● Task directions
Reproduce all of the data exactly.

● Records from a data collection

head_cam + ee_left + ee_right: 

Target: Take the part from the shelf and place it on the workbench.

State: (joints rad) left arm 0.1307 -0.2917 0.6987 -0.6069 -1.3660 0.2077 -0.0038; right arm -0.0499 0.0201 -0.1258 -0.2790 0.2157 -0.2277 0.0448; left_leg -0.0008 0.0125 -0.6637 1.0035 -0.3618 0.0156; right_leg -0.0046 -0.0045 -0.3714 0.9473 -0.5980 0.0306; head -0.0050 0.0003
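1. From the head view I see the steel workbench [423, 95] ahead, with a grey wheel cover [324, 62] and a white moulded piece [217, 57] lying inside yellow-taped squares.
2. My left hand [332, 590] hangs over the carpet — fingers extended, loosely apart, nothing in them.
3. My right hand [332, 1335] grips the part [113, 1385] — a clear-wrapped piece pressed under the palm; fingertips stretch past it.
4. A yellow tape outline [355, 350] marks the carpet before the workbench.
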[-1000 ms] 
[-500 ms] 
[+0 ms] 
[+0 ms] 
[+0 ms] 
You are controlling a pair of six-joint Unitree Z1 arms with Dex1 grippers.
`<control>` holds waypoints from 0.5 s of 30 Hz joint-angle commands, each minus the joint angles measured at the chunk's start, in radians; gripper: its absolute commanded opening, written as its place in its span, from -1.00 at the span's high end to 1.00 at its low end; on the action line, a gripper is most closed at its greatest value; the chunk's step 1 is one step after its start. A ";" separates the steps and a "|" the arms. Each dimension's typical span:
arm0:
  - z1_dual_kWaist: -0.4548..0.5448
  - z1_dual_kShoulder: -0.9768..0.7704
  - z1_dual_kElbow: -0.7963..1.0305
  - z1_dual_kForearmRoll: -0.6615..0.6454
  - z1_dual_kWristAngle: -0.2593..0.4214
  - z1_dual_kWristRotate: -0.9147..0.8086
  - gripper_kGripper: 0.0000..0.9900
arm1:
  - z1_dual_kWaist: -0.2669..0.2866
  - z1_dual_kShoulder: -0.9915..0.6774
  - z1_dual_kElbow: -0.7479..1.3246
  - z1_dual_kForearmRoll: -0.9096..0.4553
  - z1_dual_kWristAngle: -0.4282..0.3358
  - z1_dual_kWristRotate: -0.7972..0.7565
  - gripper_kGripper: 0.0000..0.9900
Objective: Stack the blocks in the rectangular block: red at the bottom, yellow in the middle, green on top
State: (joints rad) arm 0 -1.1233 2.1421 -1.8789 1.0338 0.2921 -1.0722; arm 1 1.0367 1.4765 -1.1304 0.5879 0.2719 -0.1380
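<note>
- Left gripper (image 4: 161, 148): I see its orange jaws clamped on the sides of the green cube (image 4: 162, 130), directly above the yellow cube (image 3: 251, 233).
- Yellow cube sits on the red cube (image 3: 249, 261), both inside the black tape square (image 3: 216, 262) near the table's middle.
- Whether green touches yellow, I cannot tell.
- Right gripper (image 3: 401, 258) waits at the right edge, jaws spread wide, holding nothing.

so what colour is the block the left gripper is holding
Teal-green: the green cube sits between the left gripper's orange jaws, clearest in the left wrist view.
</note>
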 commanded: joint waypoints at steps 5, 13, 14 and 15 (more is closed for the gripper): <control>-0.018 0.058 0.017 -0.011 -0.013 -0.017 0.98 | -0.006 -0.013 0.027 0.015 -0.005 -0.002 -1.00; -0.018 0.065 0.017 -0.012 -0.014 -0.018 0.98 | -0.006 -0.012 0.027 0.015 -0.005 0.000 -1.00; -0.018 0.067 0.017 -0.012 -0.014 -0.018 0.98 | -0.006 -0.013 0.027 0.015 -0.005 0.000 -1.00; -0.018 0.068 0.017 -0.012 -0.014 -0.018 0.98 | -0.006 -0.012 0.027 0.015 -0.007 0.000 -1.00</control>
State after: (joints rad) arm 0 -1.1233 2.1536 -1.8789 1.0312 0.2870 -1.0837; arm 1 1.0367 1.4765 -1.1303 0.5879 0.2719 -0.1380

● Problem solution
head_cam + ee_left + ee_right: 

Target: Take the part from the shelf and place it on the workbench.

State: (joints rad) left arm 0.1307 -0.2917 0.6987 -0.6069 -1.3660 0.2077 -0.0038; right arm -0.0499 0.0201 -0.1258 -0.2790 0.2157 -0.2277 0.0448; left_leg -0.0008 0.0125 -0.6637 1.0035 -0.3618 0.0156; right_leg -0.0046 -0.0045 -0.3714 0.9473 -0.5980 0.0306; head -0.0050 0.0003
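1. From the head view I see the steel workbench [423, 95] ahead, with a grey wheel cover [324, 62] and a white moulded piece [217, 57] lying inside yellow-taped squares.
2. My left hand [332, 590] hangs over the carpet — fingers extended, loosely apart, nothing in them.
3. My right hand [332, 1335] grips the part [113, 1385] — a clear-wrapped piece pressed under the palm; fingertips stretch past it.
4. A yellow tape outline [355, 350] marks the carpet before the workbench.
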[-1000 ms] 
[-500 ms] 
[+0 ms] 
[+0 ms] 
[+0 ms] 
You are controlling a pair of six-joint Unitree Z1 arms with Dex1 grippers.
`<control>` holds waypoints from 0.5 s of 30 Hz joint-angle commands, each minus the joint angles measured at the chunk's start, in radians; gripper: its absolute commanded opening, written as its place in its span, from -1.00 at the span's high end to 1.00 at its low end; on the action line, a gripper is most closed at its greatest value; the chunk's step 1 is one step after its start. A ";" separates the steps and a "|" the arms. Each dimension's typical span:
arm0:
  - z1_dual_kWaist: -0.4548..0.5448
  - z1_dual_kShoulder: -0.9768..0.7704
  - z1_dual_kElbow: -0.7963..1.0305
  - z1_dual_kForearmRoll: -0.6615..0.6454
  - z1_dual_kWristAngle: -0.2593..0.4214
  - z1_dual_kWristRotate: -0.9147..0.8086
  - gripper_kGripper: 0.0000..0.9900
arm1:
  - z1_dual_kWaist: -0.2669..0.2866
  - z1_dual_kShoulder: -0.9915..0.6774
  - z1_dual_kElbow: -0.7479..1.3246
  - z1_dual_kForearmRoll: -0.9096..0.4553
  - z1_dual_kWristAngle: -0.4282..0.3358
  - z1_dual_kWristRotate: -0.7972..0.7565
  - gripper_kGripper: 0.0000..0.9900
Objective: Stack the blocks in the rectangular block: red at the bottom, yellow in the middle, green on top
State: (joints rad) arm 0 -1.1233 2.1421 -1.8789 1.0338 0.2921 -1.0722; arm 1 1.0367 1.4765 -1.1304 0.5879 0.2719 -0.1380
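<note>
- Left gripper (image 4: 161, 148): I see its orange jaws clamped on the sides of the green cube (image 4: 162, 130), directly above the yellow cube (image 3: 251, 233).
- Yellow cube sits on the red cube (image 3: 249, 261), both inside the black tape square (image 3: 216, 262) near the table's middle.
- Whether green touches yellow, I cannot tell.
- Right gripper (image 3: 401, 258) waits at the right edge, jaws spread wide, holding nothing.

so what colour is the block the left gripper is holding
Teal-green: the green cube sits between the left gripper's orange jaws, clearest in the left wrist view.
</note>
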 commanded: joint waypoints at steps 5, 13, 14 and 15 (more is closed for the gripper): <control>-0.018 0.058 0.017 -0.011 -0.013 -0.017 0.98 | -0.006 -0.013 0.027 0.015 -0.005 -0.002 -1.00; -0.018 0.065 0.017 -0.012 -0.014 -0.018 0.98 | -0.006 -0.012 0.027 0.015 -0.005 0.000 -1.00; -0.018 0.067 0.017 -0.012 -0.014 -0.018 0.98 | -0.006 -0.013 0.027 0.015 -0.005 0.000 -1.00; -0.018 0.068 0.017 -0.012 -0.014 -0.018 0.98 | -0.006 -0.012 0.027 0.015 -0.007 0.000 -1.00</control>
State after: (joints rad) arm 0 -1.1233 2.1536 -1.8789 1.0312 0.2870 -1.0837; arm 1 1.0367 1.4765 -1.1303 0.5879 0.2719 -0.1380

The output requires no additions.